What is being asked: An exact copy of the listing below is needed, with no pictures in it.
---- Provided material
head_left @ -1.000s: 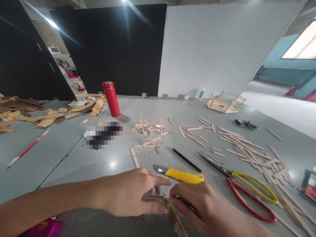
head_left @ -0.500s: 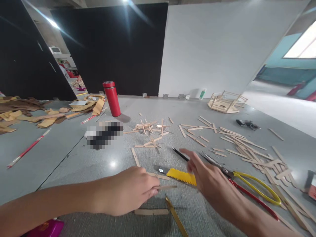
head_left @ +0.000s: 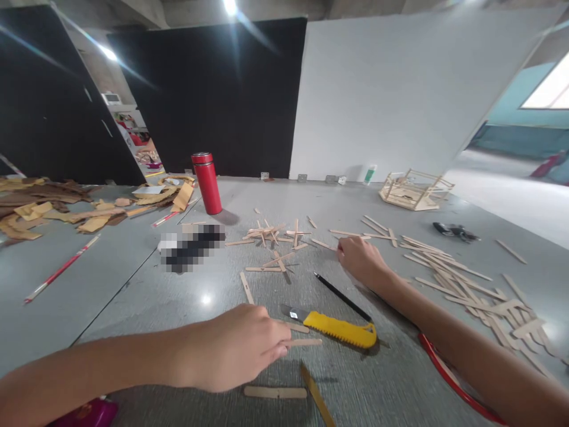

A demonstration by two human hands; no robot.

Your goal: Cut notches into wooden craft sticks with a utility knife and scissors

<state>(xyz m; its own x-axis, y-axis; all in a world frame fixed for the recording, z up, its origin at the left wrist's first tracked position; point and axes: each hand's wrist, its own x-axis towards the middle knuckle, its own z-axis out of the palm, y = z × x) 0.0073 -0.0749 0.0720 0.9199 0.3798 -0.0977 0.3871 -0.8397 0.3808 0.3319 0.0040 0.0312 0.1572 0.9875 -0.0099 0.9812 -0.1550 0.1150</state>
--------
Solution to this problem:
head_left @ -1.000s: 
head_left @ -0.500s: 
head_left @ +0.000s: 

A demonstration by two human hands; no robot.

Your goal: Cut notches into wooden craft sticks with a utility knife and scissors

<state>(xyz m; its own x-axis, y-axis; all in a world frame fixed for the recording, z up, its origin at the left wrist's first tracked position; point and axes: each hand's wrist, its own x-axis towards the middle knuckle, its own z-axis out of the palm, y = z × x) 0.0073 -0.0749 0.0720 0.9199 0.3798 -0.0977 0.3871 -0.8397 0.3808 0.3319 0.0040 0.0312 0.1572 0.9875 -0.0099 0.9812 -0.1550 0.1150</state>

No more output remains.